Greece

Corfu

Synagogue of Corfou © Jean Housen – Wikimedia Commons

In the late twelfth century, Jewish traveler Benjamin de Tudela encountered a lone Jew on Corfu. Three centuries later, however, Jews had become so numerous here that the Venetians, then in control of this much-coveted, strategically important Adriatic island, had them confined to ghettos.

A local Christian legend, which, strangely, spoke of Judas as a native of Corfu, made Jewish life here even more unpleasant.

The expulsion of Jews from Spain, however, led Sephardic colonies to to settle on Corfu or on the six other Ionian Islands. Thanks to prevailing revolutionary ideals, French domination from 1807 to 1815 offered Corfu’s Jews equal rights, which did not please the Orthodox Christian and Catholic majority.

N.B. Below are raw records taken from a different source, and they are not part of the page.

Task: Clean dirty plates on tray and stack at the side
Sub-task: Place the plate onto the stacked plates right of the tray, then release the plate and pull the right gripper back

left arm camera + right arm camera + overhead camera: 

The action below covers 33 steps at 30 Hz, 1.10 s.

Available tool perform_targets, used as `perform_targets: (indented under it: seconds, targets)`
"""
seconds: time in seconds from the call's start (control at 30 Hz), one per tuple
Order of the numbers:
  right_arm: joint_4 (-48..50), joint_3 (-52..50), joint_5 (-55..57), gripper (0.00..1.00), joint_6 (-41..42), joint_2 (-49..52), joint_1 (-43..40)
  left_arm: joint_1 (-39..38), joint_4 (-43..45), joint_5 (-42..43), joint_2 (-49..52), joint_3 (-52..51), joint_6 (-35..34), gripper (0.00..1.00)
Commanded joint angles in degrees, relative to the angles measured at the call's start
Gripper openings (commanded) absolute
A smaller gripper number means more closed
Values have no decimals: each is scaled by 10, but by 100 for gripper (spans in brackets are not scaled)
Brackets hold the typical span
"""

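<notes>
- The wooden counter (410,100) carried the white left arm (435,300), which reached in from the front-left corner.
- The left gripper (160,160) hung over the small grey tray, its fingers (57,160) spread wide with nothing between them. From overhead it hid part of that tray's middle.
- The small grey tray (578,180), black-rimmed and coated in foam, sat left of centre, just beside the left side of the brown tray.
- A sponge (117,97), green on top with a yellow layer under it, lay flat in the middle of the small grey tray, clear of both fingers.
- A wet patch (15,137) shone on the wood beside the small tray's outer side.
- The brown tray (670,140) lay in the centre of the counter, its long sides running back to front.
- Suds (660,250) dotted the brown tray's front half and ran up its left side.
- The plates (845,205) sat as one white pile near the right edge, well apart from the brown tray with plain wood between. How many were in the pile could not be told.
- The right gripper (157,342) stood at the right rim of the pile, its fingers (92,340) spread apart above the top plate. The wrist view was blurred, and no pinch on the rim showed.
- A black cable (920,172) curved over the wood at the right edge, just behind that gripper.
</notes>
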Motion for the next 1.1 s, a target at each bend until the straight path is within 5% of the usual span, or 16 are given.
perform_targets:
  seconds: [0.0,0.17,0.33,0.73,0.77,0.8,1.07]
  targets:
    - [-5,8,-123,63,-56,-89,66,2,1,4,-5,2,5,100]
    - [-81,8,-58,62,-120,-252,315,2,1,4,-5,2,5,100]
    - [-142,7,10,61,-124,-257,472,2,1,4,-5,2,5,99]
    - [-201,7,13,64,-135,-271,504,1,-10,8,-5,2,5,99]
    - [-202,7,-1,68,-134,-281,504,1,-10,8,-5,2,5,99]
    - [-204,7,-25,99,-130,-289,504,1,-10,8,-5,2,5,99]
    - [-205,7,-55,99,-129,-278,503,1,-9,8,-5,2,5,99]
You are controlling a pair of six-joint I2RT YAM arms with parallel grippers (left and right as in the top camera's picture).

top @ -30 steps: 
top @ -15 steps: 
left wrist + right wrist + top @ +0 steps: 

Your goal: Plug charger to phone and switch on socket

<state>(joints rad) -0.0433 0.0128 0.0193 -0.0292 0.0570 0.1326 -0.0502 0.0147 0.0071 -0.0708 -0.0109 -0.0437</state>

When Corfu and the Ionian Islands were placed under England’s protection following the Congress of Vienna, the fate of the 4000 Jews here rapidly worsened, due to a series of discriminatory measures including the suppression of their right to vote.

 

Jewish cemetery of Corfu. Photo by Nikodem Nikoji – Wikipedia

The islands’ reattachment to Greece in 1864 meant a return to civil equality for the Jews, but also recurrent flare-ups of anti-Semitism. In 1891, a pogrom broke out after accusations of ritualistic crimes. An exodus of Jewish families ensued, including that of Albert Cohen, one of the most important Sephardic writers of the twentieth century.

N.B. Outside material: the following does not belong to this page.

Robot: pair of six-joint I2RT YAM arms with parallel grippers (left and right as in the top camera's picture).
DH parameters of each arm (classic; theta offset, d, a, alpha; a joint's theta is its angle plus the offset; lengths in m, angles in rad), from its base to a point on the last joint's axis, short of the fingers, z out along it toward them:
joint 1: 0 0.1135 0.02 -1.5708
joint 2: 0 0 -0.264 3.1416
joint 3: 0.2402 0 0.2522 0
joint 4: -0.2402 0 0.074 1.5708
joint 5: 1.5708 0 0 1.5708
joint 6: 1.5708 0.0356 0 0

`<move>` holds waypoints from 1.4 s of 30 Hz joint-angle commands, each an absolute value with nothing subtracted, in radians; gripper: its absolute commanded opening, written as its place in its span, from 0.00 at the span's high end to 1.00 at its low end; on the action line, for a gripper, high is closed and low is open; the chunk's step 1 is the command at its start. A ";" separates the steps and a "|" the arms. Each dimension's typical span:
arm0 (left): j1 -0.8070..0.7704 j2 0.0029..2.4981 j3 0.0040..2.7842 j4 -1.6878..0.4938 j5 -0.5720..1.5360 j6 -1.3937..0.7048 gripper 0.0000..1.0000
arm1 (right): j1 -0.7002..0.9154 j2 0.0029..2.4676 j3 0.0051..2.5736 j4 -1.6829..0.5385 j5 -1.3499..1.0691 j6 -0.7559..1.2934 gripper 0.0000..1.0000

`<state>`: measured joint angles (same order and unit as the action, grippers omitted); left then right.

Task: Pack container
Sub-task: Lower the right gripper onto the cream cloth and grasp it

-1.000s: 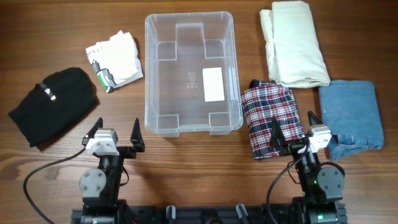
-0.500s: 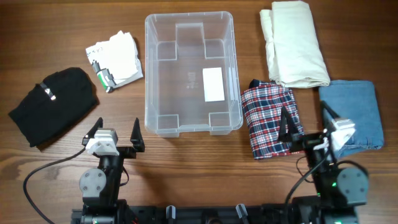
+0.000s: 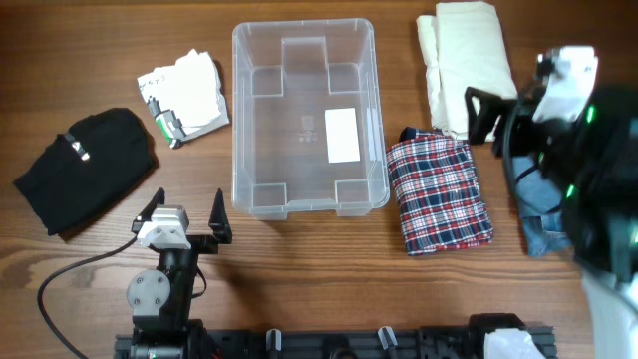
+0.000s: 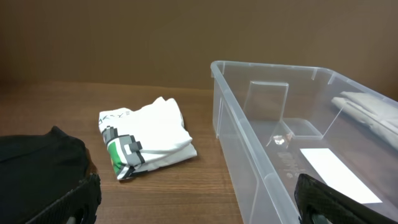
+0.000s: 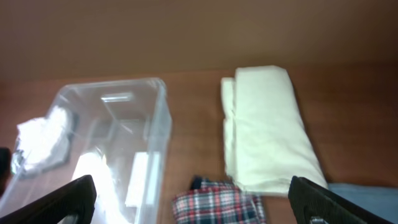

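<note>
The clear container [image 3: 239, 120] stands empty at the table's middle, with a white label on its bottom. It also shows in the left wrist view [image 4: 239, 146] and the right wrist view [image 5: 157, 118]. My left gripper [image 3: 184, 213] is open and empty, low on the table in front of the container's near left corner. My right gripper [image 3: 506, 98] is open and empty, raised high over the right side, above the folded cream cloth [image 3: 471, 68] and the folded blue denim [image 3: 558, 165]. A folded plaid shirt [image 3: 437, 194] lies just right of the container.
A black garment [image 3: 88, 168] lies at the far left. A folded white shirt with a green print [image 3: 184, 95] lies left of the container. My raised right arm hides part of the blue denim in the overhead view.
My right arm has risen from the table's front right and swung back over the denim and cream cloth, its jaws staying open. The left arm has not moved.
</note>
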<state>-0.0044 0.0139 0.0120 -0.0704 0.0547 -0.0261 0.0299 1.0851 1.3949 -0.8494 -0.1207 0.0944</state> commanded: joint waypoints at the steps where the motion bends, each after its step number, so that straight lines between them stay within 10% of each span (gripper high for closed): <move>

On the eve of the Second World War, the Jewish community of Corfu consisted of only 2000 members. According to historian Mark Mazower, however, the Wehrmacht territorial commander made several attempts to stop their deportation, an extremely rare occurrence. On 9 June 1944, the order was finally given to deport them, to the overt satisfaction of the collaborationist authorities. The attitude of prominent civic and religious citizens was quite the opposite on the neighboring island of Zákinthos, where Jews were both protected and permitted to hide on the mountain-side. Only about sixty Jews remain in Corfu today.

Ghetto, Corfu

Of the four synagogues if Corfu’s old ghetto, only the  Scuola Greca (Greek Temple) survived the Second World War. In Venetian style, it dates back to the seventeenth century. The prayer room is located on the second floor, with a section for women on the mezzanine. Made out of wood with a Corinthian colonnade, the tevah and aron kodesh face each other to the west and east.

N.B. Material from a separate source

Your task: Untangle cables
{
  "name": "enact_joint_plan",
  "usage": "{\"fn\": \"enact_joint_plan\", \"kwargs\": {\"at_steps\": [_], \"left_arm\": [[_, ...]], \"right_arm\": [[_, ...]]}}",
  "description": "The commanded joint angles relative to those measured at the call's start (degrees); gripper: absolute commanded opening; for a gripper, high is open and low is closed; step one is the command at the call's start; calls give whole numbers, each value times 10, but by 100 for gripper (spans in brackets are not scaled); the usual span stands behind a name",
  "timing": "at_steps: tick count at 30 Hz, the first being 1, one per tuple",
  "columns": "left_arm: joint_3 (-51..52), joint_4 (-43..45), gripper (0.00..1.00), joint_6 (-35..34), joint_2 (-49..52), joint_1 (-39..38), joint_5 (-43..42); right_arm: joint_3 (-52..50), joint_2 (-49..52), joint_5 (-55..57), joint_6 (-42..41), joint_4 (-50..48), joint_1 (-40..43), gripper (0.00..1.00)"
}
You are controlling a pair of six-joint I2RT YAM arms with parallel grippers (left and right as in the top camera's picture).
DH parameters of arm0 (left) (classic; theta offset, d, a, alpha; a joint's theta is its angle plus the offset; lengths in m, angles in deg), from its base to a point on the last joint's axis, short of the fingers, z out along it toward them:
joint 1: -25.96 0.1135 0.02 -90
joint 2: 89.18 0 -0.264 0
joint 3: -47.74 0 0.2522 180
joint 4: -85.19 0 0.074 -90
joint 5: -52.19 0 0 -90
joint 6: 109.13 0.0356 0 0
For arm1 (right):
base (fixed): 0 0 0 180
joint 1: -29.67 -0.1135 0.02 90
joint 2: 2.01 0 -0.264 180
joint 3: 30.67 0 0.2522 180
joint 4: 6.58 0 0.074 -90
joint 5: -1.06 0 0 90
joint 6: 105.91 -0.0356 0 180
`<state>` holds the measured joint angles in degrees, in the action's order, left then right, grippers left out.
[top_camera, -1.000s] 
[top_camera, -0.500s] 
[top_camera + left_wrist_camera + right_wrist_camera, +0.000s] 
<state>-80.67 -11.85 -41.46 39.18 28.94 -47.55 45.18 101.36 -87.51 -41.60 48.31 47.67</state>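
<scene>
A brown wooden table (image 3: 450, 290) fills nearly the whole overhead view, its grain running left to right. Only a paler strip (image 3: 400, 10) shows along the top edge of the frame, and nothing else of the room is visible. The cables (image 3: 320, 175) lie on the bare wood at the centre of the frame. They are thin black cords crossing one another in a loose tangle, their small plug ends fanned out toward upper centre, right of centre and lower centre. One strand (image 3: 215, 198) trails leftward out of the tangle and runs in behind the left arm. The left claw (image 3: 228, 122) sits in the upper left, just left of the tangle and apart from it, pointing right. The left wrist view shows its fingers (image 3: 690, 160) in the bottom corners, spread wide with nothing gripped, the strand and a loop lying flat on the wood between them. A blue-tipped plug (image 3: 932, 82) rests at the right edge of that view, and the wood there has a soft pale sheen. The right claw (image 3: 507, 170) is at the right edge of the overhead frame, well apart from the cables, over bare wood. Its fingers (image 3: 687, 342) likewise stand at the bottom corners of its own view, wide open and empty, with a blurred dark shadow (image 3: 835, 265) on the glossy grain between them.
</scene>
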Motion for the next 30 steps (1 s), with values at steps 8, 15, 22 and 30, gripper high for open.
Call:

The Jewish quarter, the old Venetian “ghetto” that is still called Evraiki in Greek today, stretched across the southeast section of the city, near the Venetian fortifications. It was criss-crossed with alleyways lined with faded, multistoried houses, as in Venice. The ghetto lost its urban unity due to bombardments during the Second World War.

It can be walked through starting from the Porta Réale, heading toward Solomou, Palaiologou, and Velissariou streets. Columns from a synagogue destroyed during the war were rediscovered in the early 1990s at 74 Palaiologou Street.